EXERCISE DESCRIPTION> Could you retype exactly the lines running from the line with "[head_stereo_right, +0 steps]" to the end of the data, both included, and nothing else?

EXERCISE DATA>
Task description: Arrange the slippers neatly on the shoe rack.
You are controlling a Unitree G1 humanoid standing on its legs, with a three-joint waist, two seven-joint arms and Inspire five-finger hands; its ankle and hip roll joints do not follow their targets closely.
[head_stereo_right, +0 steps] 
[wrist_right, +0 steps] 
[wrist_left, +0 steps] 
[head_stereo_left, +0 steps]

RESULT OF THIS TASK>
[head_stereo_right, +0 steps] 
[wrist_right, +0 steps] 
[wrist_left, +0 steps] 
[head_stereo_left, +0 steps]

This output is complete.